The b1145 protein is deduced to be functional, since the early left operon functions IntE and Vxis and early right operon kil function are normally off in K-12 (see below), and b1146 also seems likely to be functional by virtue of its near identity to its SfV homologue. In the well-characterized lambdoid phages the CI and Cro repressors bind to the same operators which overlap the promoters for the two divergent early operons. SfV and e14 are 95.2% identical in nucleotide sequence over a 1643 bp region that includes b1145, b1146 and the two potential operator regions. Allison et al. [31] predicted three inverted repeats (we note that they are all closely related to the consensus palindrome TTGTACCTNNNAGGTACAA) in SfV in the cI-cro intergenic region that might act as OR of lambda phage. These sites are maintained in the e14 sequence with two differences in the first repeat, one in the second repeat and two in the third repeat (Figure 2). Since it has been experimentally shown that LexA repression controls expression of functions in both the e14 early left and early right operons [18,19], and transcription of the majority of genes tested in these operons have been found to increase following UV irradiation [35], the promoters and operators on both sides of b1145 appear to have remained intact. We note that there are also two putative operator sequences (above) between b1144 and b1145 centered on e14 bp 5976 and 5996 (and similar sequences in SfV), and that plausible, correctly oriented promoters (see below) overlap both the left and right putative early operator regions.

DNA replication functions

Where it has been studied, canonical lambdoid phage DNA replication starts from a single origin (ori) in a bidirectional (θ) mode and later by a rolling circle (σ) mode. The origin of replication typically lies within the early right operon and is characterized by the presence of several repeats and palindromic sequences. Cumulative GC skew plots can provide a way of identifying origins of replication. The lowest point in such a plot usually corresponds to the origin of replication and the highest point to the replication termination point [36,37]. A cumulative GC skew plot was made for the e14 element. As is evident from this plot (Figure 3), two significant minima are present.
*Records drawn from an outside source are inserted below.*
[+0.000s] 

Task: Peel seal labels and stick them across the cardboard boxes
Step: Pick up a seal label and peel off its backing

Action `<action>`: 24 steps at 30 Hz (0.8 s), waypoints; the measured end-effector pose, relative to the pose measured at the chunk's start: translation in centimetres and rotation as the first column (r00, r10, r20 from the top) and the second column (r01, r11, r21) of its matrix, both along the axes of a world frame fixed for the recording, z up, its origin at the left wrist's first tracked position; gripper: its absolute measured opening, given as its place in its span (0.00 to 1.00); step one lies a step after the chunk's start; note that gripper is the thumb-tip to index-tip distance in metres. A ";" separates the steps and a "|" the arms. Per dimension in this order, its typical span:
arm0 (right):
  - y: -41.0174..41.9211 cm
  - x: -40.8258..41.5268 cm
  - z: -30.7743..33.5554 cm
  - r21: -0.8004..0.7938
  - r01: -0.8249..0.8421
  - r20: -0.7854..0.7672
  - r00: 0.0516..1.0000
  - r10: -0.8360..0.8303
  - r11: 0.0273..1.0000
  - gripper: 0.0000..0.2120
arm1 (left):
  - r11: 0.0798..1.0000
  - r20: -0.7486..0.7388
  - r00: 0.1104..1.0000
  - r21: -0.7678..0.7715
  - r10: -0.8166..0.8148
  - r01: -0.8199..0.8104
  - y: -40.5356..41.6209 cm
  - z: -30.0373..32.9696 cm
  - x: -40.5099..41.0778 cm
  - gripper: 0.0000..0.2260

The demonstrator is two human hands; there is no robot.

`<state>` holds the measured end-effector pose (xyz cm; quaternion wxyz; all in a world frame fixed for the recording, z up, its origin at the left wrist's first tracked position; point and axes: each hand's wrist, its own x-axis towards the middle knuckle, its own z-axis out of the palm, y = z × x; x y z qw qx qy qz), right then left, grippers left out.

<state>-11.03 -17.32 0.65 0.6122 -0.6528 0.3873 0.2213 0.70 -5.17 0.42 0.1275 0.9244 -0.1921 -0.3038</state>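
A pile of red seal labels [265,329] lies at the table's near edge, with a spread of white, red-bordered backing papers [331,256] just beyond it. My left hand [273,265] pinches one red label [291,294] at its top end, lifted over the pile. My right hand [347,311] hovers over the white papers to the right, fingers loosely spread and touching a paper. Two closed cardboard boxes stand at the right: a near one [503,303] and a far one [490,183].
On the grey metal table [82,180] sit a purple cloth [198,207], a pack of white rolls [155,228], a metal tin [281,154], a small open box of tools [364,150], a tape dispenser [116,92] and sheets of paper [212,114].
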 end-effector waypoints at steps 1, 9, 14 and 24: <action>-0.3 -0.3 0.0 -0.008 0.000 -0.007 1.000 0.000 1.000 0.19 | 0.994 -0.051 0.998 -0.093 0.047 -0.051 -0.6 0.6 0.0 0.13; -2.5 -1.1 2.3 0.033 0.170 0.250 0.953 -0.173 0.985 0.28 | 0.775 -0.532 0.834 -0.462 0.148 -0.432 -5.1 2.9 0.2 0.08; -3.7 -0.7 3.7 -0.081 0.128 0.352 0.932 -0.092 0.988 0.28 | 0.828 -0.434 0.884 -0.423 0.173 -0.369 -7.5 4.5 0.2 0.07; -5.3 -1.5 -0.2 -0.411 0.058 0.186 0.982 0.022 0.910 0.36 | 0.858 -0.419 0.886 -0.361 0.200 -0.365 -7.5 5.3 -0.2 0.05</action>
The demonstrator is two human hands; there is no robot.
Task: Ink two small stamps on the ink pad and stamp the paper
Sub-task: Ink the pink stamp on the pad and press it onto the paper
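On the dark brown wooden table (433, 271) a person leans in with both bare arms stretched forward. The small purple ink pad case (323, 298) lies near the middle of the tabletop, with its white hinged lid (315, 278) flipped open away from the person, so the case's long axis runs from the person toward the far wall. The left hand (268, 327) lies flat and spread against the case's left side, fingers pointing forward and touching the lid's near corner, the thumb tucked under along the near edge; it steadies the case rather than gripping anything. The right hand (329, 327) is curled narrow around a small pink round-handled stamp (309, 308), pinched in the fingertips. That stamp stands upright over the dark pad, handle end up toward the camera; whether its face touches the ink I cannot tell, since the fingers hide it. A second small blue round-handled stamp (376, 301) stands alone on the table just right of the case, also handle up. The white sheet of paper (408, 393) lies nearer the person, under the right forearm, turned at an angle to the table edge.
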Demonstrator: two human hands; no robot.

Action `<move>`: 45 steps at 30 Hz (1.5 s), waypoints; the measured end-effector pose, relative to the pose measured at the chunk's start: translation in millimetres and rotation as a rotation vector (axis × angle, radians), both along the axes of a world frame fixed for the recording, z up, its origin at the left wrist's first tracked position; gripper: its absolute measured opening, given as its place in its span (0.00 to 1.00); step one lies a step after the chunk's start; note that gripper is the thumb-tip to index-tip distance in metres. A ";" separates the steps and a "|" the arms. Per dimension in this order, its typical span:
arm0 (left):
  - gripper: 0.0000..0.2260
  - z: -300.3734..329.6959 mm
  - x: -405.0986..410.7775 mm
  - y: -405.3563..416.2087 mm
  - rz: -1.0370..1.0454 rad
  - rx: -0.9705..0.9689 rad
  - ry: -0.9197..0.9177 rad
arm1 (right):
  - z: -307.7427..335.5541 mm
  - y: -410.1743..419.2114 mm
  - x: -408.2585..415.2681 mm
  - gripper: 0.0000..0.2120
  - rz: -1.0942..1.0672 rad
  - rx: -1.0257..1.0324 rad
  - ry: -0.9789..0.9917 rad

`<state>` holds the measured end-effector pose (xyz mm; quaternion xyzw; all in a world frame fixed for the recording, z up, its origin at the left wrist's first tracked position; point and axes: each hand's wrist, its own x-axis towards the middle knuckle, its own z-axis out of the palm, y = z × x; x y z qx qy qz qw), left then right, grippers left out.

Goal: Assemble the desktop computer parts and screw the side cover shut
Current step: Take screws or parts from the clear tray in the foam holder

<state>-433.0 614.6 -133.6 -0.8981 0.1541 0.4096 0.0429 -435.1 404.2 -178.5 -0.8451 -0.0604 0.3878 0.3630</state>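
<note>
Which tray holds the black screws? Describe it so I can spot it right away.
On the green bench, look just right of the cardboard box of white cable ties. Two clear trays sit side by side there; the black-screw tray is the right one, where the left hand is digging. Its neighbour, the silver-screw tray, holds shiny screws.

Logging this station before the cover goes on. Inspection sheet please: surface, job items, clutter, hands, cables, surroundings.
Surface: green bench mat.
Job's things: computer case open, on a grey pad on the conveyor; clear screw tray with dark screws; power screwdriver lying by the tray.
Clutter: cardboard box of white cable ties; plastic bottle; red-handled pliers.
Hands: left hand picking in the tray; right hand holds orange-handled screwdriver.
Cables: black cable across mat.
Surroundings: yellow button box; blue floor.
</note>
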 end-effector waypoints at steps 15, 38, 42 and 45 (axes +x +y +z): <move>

The first of these minima occurs about 2000 bp from the left end of the element and the second is about 6000 residues from the left end. Neither of these regions show associated repeat regions. By analogy with the various canonical lambdoid phages, the replication origin should be in or near the replication genes that are located in the middle of the early right operon. The N-terminal portion of b1149 appears to be a replication-related protein, suggesting the original replication origin was near b1149. This region is close to the second minima seen in Figure 3. e14 is a decaying prophage element, and it is likely that the origin of replication has been deleted in the course of evolution; Figure 1 shows that it was likely removed by the middle proposed major deletion that has affected e14 (see below).

thumbnailFigure 3. Cumulative GC-plot of e14. Cumulative GC-plot of e14 using a window size of 500 showing the regions of minima, which were analyzed for possible origins of replication. The y-axis represents ∑ (G-C)/(G+C) multiplied by 1000. The x-axis gives the base positions in e14.

Modular genome organization

The presently annotated e14 genome contains 20/21 predictable ORFs, which are available from the public databases including the Ecogene database [20], Genobase [21] and the Swissprot database [22]. Most of these encode putative proteins with no current functional annotation. Based on available data, sequence similarity, domain and motif searches an attempt was made to provide functional annotation for all the ORFs (Table 1). In the following paragraphs we will comment on the e14 genes from left to right across the element.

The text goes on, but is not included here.